Power Assisted Steering? - the Political Dimensions of Technological Change in the Australian Auto Industry

2017-06-08T07:01:43Z (GMT) by Cooney, Richard Sewell, Graham
This paper addresses the organization of labour in the Australian automotive industry by examining the restructuring of production processes and the implementation of new forms of labour control. Contrary to the "convergence thesis" associated with the Lean Production model, the path of these developments has not been smooth and uniform in Australia. We will contrast the different experiences of Ford, GM-Holden, and Toyota. In particular, we will focus on the implementation of the Toyota model and contrast it with the approach adopted by Ford. We will then examine GM-Holden as an example of a hybrid form of the Lean model. Our argument will centre on Ford's use of "Normative" control processes (e.g. peer pressure through teamwork, the role of the company as a part of the wider community, and their "consensual" approach to industrial relations) and Toyota's use of "Rational" control processes (e.g.
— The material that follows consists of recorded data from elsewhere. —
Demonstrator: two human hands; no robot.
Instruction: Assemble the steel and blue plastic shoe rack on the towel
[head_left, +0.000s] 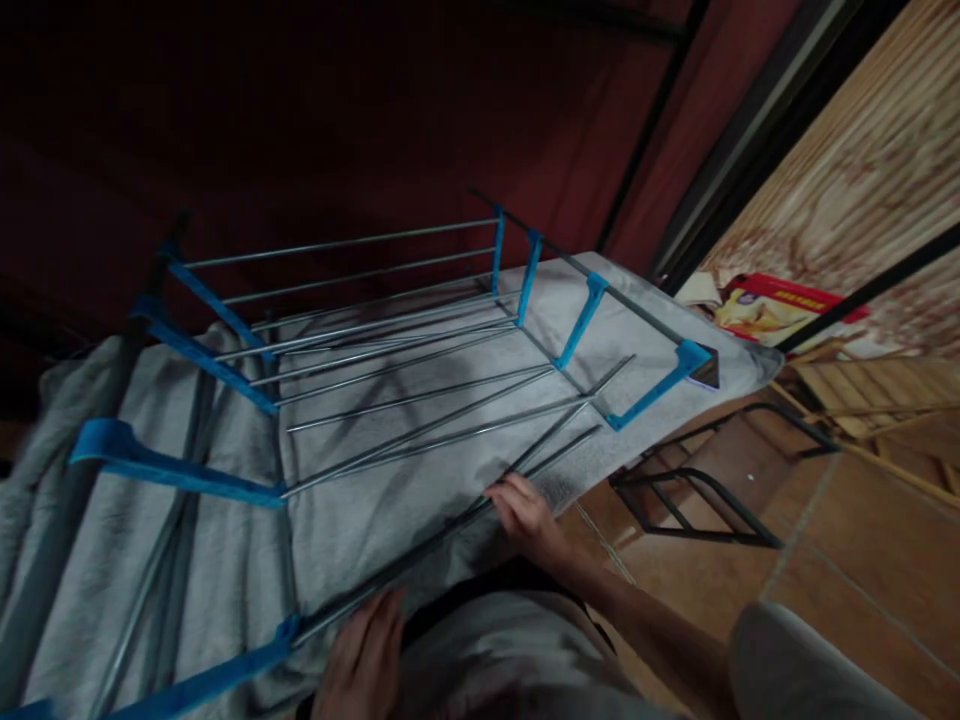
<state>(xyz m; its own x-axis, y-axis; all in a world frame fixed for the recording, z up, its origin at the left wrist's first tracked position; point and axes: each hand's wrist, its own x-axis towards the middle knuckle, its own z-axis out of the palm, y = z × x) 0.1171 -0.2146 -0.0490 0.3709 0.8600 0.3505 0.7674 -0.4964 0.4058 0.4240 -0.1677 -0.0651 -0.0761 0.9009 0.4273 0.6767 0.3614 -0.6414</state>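
Bare forearms; grey top; both hands (525, 515) ungloved.

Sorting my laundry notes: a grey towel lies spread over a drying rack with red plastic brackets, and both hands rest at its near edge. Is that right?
Not quite. The head view shows the rack's brackets are blue, not red. The rest holds: a grey towel lies spread over the rack, and the left hand and right hand rest at its near edge.

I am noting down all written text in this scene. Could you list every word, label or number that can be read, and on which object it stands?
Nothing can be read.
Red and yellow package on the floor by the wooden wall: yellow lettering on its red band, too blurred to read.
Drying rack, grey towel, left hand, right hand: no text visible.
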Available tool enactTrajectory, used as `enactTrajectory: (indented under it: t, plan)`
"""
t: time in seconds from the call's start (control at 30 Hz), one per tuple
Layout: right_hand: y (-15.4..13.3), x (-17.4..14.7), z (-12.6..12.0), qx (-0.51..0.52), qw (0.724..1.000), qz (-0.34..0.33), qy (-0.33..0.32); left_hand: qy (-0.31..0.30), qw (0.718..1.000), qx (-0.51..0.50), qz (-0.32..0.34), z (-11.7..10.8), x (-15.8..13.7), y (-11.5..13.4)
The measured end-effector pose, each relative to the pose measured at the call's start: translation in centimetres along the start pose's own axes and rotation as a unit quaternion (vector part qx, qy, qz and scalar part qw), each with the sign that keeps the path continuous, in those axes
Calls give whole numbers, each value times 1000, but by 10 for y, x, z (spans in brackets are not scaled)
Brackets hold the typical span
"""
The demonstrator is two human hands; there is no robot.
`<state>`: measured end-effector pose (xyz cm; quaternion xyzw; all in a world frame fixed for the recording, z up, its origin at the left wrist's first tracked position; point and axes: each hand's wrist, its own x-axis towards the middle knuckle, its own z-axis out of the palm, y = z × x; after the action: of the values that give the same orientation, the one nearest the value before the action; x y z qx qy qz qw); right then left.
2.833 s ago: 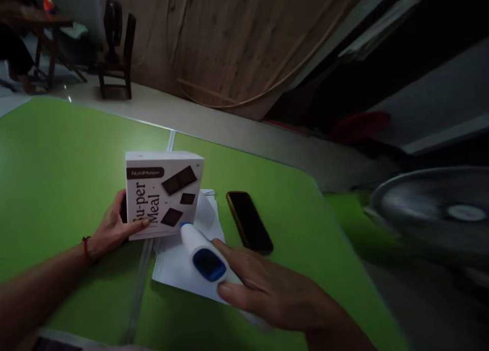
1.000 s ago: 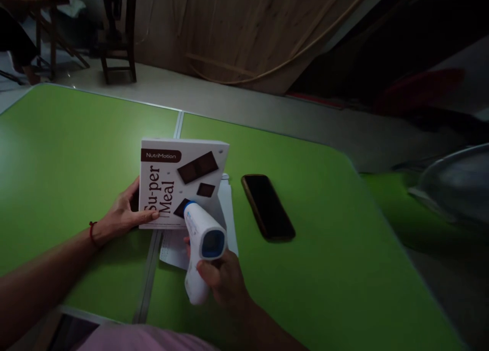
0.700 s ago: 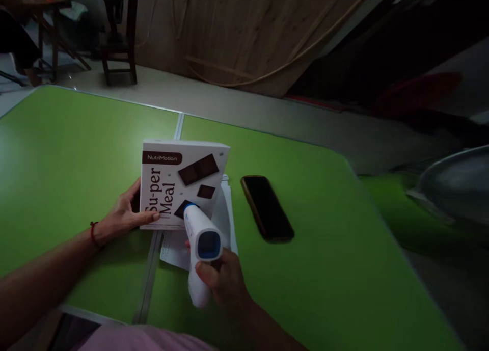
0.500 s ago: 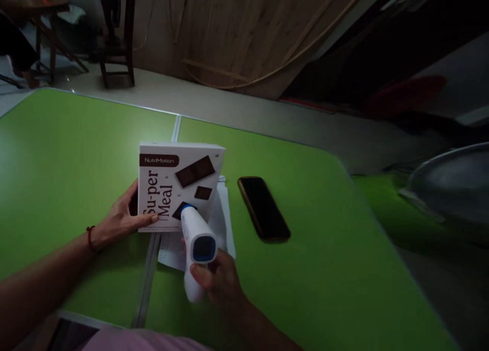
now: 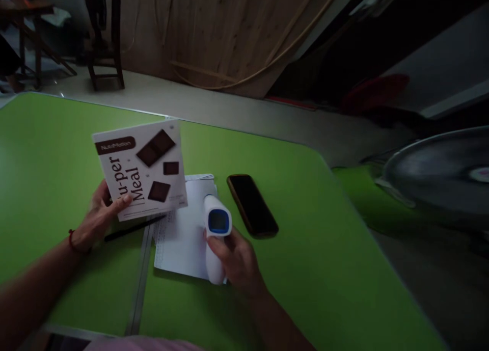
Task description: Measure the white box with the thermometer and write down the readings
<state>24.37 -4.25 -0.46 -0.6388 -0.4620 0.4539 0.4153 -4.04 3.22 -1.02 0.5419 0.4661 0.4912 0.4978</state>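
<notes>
My left hand (image 5: 103, 213) grips the lower left edge of a white box (image 5: 153, 175), thumb across its front. The box stands tilted, its printed side with brown squares and the words "Meal" and "NutriMotion" facing me. Closed round the handle of a white infrared thermometer (image 5: 214, 259) is my right hand (image 5: 239, 259); the small blue-rimmed screen points at me. Beneath the thermometer lie white papers (image 5: 183, 244). A black pen (image 5: 130, 228) rests below the box, its right end by the papers.
A dark phone (image 5: 252, 206) in a brown case lies right of the papers on the green table (image 5: 313, 269). A metal strip divides the tabletop. At the right stands a large fan (image 5: 439, 172). Beyond the table are a wooden chair (image 5: 107, 60) and part of a person at far left.
The box has moved left and up with my left hand and is now tilted, uncovering the pen and more paper. My right hand has drawn the thermometer rightward, away from the box.
</notes>
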Motion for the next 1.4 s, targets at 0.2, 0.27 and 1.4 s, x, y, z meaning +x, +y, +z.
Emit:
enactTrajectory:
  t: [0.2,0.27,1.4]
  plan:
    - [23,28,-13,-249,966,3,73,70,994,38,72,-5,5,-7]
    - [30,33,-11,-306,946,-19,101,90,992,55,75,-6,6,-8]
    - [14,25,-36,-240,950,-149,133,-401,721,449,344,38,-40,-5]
JIT, TQC, and their "adversarial" approach to industrial relations). Finally, GM-Holden will be presented as a company that is moving away from the "Normative" and towards the "Rational" model of control. We also argue that these contrasting approaches to Lean Production reflect long-standing preoccupations associated with the unique political considerations within each of the companies in question. Significantly for this theme, these cases reflect particular manifestations of "power assisted steering." This leads us to conclude that at the idea of a monolithic, epoch-making model of production belies a reality of diverse socio-technical strategies that can only be understood through a detailed study of the local political processes associated with organizational change.